WORK INSTRUCTIONS
Find the line holding "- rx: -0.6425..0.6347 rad" in the entries below. Give it again exactly, along with every line after it up to and including the line holding "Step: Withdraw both".

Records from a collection
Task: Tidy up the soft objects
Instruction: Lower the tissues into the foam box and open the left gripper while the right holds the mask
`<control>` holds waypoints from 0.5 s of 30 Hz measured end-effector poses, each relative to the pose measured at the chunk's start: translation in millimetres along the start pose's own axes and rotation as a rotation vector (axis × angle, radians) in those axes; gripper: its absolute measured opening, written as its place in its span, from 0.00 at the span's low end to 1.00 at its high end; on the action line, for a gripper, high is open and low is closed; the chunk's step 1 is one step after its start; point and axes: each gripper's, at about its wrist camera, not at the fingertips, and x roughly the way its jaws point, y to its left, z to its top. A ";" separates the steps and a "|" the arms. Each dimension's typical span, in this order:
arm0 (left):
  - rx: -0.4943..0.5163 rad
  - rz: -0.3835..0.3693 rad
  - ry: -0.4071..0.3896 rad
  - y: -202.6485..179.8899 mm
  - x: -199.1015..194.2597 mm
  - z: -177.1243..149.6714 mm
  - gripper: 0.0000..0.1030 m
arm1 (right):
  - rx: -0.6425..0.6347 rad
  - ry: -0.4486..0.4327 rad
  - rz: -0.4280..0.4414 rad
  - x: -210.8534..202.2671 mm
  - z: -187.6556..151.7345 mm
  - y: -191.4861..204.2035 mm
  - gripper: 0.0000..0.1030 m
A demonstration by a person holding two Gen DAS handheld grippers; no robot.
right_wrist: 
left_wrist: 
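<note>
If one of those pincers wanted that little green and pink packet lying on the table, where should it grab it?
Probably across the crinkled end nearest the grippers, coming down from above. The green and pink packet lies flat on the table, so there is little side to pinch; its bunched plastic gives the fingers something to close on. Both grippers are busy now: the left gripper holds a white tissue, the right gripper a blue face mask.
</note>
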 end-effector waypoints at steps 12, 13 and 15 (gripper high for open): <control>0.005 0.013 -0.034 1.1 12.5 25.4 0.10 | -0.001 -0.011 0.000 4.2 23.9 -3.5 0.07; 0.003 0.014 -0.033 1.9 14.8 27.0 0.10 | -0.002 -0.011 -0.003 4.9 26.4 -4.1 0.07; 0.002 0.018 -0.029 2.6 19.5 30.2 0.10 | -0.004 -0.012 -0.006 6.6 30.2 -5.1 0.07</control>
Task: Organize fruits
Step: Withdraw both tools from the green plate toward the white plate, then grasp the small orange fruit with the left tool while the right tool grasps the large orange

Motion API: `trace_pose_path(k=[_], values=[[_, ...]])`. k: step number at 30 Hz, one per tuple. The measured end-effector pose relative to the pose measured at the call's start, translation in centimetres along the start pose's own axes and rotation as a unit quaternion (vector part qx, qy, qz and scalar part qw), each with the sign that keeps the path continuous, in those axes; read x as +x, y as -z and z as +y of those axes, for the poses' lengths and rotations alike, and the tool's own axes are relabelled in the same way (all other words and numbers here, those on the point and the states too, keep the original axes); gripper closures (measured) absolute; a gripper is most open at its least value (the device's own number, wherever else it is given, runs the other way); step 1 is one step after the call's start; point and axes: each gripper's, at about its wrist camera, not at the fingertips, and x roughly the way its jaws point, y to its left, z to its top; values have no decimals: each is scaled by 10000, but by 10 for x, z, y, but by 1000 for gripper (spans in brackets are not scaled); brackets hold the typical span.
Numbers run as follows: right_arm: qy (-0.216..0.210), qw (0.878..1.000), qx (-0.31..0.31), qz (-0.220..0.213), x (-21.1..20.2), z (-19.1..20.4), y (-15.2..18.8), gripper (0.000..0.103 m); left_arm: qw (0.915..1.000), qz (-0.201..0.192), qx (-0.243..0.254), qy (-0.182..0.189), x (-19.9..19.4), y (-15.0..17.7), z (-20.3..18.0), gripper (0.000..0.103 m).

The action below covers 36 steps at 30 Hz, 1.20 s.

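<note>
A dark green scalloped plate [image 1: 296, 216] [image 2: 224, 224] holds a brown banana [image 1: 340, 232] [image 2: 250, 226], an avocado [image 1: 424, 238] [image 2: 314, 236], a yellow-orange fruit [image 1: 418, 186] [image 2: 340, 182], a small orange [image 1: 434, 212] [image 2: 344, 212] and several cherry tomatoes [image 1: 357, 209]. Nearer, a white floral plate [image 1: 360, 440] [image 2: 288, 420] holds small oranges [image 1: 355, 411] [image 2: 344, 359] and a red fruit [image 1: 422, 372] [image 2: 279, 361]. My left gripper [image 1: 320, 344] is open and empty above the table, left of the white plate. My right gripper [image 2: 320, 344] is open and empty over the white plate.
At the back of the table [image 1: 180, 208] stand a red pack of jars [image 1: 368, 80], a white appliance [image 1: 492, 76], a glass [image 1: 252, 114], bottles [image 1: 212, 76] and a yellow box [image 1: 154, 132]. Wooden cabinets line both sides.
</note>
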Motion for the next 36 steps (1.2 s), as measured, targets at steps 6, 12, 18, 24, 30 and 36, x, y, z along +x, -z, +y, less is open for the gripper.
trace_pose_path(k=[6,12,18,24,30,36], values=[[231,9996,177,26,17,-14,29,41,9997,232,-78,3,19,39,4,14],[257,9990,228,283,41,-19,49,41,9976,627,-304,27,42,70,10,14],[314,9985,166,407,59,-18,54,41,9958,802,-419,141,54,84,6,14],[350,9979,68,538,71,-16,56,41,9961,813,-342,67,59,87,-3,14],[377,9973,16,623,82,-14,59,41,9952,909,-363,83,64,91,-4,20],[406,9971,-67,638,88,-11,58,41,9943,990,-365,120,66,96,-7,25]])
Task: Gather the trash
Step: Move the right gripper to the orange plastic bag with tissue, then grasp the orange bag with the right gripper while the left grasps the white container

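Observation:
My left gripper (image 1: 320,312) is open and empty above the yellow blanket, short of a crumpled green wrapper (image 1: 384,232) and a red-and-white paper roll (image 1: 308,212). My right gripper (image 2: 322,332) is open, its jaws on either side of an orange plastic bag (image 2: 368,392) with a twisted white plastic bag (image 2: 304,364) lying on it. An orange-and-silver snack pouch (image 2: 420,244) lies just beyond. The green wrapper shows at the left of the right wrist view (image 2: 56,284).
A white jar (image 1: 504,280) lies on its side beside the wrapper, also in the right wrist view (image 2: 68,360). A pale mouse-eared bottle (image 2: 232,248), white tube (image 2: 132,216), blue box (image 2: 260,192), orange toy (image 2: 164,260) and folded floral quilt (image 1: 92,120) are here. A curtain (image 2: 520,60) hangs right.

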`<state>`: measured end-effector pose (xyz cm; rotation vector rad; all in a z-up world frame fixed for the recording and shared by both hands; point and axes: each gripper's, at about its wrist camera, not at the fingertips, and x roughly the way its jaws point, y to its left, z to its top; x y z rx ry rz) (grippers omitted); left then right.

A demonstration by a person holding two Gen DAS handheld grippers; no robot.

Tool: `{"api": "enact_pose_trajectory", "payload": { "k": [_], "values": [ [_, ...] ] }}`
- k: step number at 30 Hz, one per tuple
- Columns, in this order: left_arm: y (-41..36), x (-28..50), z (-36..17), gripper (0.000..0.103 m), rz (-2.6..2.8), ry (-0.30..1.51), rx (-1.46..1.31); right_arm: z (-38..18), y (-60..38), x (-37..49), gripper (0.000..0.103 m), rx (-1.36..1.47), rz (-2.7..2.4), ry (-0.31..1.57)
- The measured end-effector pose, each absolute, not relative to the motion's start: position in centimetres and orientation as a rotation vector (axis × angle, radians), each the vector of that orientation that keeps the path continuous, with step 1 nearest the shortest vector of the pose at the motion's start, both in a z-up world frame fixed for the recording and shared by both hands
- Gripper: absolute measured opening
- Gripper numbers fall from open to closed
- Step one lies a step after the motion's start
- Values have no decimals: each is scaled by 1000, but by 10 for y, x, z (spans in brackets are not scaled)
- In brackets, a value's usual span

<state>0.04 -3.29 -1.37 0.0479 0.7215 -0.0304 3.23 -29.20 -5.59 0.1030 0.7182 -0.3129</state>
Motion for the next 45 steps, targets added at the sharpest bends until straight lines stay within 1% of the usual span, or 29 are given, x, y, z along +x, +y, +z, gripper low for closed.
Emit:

WRITTEN ANSWER
  - rx: -0.6425..0.6347 rad
  - ry: -0.4486..0.4327 rad
  - rz: -0.4280..0.4414 rad
  - x: -210.8534..202.2671 mm
  - z: -187.6556..151.7345 mm
  - y: -191.4861..204.2035 mm
  - gripper: 0.0000..0.1030 m
A demonstration by a person holding two Gen DAS handheld grippers; no robot.
right_wrist: 
left_wrist: 
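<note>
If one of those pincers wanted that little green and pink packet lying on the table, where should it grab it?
Probably across the crinkled end nearest the grippers, coming down from above. The green and pink packet lies flat on the table, so there is little side to pinch; its bunched plastic gives the fingers something to close on. Both grippers are busy now: the left gripper holds a white tissue, the right gripper a blue face mask.
</note>
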 end-effector waypoints at steps 12, 13 and 15 (gripper high for open): <control>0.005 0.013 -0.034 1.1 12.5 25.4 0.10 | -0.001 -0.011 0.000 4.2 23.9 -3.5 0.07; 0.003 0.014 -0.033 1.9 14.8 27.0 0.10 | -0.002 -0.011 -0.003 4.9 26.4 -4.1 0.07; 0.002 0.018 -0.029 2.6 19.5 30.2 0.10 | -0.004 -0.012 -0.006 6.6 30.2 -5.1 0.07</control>
Task: Organize fruits
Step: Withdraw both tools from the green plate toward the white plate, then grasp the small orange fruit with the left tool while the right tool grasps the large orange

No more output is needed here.